Aeroflot darf Taillenumfang seiner Stewardessen nicht beschränken

Eine Flugbegleiterin hatte sich diskriminiert gefühlt und die Fluggesellschaft erfolgreich verklagt - nun darf diese ihren Angestellten keine Uniformgrößen mehr vorschreiben. 

Moskau - Die russische Fluglinie Aeroflot hat einen Prozess wegen Diskriminierungsvorwürfen einer Stewardess verloren. Künftig darf die staatliche Airline ihren Flugbegleiterinnen nicht mehr vorschreiben, ausschließlich die Uniformgrößen 42 bis 48 zu tragen. Das entschied ein Moskauer Gericht am Mittwoch und hob damit einen früheren Richterspruch vom April auf. Eine Flugbegleiterin hatte Aeroflot vorgeworfen, mit einer sogenannten Schlankheitsklausel zu dicke und zu große Frauen von bestimmten Flügen auszuschließen.

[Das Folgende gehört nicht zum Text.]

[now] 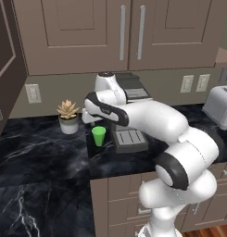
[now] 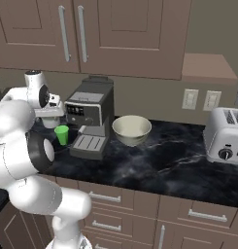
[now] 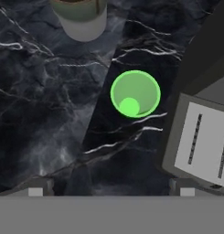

Die Klägerin erhält ein Schmerzensgeld von mehreren hundert Euro

Die Klägerin hat Medienberichten zufolge selbst Kleidergröße 52. Das Gericht sprach ihr eine Zahlung von rund 300 Euro zu. Ein Aeroflot-Sprecher sagte der Agentur Tass zufolge, die Entscheidung werde geprüft, bevor die internen Regelungen geändert würden.